• **WHAT TO PRODUCE**: Pull from the data below each line where the word "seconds" occurs, and copy it.

[Start of Attachment]

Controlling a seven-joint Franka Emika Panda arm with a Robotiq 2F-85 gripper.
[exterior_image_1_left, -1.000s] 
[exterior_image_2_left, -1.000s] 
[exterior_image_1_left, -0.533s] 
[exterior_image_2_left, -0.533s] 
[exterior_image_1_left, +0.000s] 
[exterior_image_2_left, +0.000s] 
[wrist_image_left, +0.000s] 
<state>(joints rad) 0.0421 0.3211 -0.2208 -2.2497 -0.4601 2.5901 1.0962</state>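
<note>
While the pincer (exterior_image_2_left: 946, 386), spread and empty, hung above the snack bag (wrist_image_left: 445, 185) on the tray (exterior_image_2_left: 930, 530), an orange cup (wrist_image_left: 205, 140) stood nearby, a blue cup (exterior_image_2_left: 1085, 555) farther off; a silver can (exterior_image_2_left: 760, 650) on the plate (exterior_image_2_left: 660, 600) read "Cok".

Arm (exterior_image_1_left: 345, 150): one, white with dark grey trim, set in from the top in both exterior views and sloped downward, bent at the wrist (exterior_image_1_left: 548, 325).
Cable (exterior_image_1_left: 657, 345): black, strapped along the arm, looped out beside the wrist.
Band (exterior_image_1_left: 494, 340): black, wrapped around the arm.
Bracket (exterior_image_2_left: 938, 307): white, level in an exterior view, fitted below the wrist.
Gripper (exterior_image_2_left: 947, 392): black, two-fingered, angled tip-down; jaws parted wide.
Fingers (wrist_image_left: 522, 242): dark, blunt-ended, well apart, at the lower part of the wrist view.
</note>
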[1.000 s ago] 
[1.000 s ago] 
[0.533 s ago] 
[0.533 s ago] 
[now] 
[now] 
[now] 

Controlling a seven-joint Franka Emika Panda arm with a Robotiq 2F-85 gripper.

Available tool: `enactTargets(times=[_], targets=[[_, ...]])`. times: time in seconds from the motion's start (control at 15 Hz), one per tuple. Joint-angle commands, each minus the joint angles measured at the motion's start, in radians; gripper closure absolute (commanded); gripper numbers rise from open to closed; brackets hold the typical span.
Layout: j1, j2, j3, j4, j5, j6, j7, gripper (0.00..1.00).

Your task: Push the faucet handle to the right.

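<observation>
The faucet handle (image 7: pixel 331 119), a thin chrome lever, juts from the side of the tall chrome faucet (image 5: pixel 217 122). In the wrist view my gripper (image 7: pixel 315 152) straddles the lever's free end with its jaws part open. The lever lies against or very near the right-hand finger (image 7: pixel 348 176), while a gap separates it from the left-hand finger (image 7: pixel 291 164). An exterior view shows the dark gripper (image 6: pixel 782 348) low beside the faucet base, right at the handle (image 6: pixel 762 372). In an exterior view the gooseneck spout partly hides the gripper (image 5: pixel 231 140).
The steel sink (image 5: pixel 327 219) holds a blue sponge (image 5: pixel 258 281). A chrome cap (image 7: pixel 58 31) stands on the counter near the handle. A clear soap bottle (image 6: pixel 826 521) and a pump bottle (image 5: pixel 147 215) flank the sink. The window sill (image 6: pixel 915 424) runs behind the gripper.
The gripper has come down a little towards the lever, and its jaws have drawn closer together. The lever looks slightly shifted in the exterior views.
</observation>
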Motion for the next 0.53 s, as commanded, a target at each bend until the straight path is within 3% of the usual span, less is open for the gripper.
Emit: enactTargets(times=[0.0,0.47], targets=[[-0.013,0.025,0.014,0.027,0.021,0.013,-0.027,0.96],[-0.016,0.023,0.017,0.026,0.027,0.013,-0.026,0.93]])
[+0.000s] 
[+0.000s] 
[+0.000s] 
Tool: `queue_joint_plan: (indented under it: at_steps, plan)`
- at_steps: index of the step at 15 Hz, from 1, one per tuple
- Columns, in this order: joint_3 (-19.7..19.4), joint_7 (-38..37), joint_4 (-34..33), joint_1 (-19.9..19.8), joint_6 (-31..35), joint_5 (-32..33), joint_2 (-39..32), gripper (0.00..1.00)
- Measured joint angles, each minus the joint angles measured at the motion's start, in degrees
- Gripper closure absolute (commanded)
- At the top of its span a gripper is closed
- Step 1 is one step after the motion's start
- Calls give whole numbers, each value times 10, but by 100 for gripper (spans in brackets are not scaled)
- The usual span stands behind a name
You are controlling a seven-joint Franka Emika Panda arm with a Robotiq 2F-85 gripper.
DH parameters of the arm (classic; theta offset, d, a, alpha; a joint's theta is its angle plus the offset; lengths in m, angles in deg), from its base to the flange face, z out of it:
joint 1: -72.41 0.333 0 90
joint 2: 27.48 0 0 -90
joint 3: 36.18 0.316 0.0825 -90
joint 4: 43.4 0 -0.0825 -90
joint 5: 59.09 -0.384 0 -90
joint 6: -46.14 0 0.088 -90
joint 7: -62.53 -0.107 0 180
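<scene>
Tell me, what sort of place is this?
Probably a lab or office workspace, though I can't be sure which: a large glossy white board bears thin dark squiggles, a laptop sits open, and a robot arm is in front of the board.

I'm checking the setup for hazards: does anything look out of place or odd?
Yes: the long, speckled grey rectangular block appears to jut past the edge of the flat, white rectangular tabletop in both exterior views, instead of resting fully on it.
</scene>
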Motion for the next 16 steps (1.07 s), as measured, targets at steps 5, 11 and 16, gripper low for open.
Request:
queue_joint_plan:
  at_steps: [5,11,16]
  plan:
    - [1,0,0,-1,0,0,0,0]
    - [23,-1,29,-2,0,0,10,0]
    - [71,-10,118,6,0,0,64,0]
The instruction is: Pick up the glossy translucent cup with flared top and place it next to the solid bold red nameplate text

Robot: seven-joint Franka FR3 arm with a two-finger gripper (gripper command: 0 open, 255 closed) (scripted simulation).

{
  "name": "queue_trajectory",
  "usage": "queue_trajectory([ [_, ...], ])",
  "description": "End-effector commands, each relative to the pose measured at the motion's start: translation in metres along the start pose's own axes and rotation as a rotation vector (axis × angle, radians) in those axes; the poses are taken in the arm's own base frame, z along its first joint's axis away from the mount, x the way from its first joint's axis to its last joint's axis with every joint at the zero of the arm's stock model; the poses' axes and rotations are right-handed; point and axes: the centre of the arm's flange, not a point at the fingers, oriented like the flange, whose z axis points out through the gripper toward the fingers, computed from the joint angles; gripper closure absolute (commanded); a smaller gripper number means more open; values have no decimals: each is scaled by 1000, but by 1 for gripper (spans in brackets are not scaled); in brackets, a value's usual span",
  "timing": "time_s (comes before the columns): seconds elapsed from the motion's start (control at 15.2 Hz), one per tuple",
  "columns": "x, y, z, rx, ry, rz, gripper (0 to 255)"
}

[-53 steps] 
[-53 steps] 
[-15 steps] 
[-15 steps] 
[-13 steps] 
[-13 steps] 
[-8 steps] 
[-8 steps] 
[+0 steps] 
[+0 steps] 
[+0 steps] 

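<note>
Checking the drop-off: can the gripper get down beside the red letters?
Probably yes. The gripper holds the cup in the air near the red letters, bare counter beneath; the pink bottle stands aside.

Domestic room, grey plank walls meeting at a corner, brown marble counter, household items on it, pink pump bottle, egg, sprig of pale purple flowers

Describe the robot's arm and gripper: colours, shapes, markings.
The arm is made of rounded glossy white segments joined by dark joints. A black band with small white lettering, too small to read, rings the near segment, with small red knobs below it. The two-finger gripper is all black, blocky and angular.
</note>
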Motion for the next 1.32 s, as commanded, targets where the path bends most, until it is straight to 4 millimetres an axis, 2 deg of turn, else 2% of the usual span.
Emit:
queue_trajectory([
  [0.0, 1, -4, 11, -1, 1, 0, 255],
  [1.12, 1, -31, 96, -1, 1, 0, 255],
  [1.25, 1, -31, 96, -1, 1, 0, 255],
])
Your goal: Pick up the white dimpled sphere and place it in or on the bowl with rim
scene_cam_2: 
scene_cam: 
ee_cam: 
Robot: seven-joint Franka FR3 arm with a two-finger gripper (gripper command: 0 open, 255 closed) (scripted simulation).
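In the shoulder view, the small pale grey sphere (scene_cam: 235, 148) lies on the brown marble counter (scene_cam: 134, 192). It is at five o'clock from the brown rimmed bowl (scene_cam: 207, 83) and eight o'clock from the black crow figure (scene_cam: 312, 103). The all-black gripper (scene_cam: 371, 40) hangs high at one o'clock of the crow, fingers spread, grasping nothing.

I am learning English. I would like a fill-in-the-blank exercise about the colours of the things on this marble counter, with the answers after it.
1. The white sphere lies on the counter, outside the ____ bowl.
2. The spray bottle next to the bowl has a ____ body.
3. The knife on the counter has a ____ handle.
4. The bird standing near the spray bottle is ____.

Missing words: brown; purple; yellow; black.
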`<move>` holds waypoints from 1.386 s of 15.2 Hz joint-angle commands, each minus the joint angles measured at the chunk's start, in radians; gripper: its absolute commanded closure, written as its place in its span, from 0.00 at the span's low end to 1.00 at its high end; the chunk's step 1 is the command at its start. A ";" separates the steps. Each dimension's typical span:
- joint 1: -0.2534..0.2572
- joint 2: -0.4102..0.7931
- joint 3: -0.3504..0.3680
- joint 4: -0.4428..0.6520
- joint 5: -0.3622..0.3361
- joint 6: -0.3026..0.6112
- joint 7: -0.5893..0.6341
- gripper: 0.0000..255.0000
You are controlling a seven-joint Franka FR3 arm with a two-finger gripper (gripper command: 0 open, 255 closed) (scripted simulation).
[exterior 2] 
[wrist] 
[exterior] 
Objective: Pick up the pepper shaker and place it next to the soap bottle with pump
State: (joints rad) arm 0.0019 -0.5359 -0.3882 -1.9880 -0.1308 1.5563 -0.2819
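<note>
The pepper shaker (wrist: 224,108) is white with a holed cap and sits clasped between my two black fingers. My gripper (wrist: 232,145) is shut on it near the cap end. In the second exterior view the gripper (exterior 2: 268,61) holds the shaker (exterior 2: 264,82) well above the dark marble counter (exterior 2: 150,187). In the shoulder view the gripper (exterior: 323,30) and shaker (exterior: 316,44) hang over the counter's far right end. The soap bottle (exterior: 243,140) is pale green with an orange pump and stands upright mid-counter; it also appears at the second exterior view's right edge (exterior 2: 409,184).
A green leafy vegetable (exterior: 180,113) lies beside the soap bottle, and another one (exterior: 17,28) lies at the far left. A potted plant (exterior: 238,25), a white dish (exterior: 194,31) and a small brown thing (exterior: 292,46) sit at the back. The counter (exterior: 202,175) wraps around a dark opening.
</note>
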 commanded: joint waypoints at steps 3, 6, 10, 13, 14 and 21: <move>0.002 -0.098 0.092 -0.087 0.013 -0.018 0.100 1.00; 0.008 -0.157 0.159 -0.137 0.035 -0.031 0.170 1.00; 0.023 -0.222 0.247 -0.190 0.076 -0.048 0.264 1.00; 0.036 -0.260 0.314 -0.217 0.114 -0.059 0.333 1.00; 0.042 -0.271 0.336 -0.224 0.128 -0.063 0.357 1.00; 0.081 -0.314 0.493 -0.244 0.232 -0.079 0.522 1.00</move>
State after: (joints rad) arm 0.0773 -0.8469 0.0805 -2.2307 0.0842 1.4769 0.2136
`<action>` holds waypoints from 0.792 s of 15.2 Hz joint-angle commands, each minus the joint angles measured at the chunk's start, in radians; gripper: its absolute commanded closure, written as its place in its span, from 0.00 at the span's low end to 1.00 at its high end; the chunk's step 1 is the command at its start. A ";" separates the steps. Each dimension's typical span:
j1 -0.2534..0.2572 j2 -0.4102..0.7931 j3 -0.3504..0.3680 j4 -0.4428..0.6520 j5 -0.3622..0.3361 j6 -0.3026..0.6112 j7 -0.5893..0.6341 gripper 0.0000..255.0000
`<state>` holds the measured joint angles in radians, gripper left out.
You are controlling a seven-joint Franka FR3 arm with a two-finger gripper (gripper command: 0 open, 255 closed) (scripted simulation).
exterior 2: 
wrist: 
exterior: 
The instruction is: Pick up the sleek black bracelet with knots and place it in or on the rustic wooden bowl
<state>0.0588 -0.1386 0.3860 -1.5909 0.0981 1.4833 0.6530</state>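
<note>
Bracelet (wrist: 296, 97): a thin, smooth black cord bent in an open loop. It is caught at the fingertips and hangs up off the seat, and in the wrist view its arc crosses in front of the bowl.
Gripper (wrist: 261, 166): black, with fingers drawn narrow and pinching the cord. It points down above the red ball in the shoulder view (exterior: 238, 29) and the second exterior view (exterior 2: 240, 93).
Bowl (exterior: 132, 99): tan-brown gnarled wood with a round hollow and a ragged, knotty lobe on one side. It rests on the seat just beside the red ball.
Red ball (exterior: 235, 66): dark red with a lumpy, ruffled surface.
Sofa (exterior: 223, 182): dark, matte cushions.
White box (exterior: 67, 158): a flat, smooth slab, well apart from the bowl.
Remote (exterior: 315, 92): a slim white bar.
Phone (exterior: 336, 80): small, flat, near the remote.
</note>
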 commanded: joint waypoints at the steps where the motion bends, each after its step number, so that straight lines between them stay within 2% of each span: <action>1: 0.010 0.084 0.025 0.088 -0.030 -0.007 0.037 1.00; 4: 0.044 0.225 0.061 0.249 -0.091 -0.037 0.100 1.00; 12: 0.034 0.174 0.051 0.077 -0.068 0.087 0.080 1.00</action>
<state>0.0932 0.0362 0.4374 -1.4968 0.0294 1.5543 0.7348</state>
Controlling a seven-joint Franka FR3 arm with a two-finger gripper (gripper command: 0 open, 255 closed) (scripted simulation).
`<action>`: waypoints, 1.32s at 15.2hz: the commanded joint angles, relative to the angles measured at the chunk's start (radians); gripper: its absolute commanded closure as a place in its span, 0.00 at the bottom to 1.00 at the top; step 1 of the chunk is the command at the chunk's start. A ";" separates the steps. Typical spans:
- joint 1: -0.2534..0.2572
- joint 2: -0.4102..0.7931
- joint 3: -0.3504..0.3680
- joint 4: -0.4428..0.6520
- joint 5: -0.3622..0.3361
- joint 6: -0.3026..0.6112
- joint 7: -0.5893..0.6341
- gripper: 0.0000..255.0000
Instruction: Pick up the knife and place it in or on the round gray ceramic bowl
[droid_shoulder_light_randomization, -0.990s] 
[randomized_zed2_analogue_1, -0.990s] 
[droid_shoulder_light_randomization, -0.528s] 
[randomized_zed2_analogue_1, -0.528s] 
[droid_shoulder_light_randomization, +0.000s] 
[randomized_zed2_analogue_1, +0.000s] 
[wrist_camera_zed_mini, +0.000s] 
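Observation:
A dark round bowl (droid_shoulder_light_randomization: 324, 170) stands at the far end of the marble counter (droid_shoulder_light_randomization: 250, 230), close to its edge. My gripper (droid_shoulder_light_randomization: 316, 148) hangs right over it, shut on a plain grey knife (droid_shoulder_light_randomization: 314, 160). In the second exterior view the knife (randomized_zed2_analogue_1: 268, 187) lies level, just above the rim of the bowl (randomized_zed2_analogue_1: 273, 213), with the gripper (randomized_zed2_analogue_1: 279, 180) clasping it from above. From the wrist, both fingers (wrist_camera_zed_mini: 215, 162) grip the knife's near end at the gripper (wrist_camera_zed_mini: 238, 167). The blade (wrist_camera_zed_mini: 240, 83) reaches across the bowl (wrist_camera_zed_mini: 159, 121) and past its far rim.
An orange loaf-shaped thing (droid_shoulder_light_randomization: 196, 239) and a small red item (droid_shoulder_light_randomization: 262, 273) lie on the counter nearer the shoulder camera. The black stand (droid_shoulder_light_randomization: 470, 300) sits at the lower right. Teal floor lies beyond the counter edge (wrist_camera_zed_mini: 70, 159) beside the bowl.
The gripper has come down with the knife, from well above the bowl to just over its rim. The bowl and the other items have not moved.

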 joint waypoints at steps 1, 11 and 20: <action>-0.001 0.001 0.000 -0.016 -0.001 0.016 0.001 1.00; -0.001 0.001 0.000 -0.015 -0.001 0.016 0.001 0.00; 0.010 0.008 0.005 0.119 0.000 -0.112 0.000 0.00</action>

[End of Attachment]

• **SOLUTION FOR THIS EXERCISE**:
Available tool: `enactTargets(times=[_], targets=[[_, ...]])`. times: time in seconds from the motion's start (control at 15 Hz), one per tuple. Joint-angle commands, each minus the joint angles measured at the motion's start, in radians; gripper closure absolute (commanded); gripper numbers rise from open to closed; brackets hold the typical span.
  "timing": "time_s (comes before the columns): seconds elapsed from the motion's start (control at 15.2 Hz), one per tuple",

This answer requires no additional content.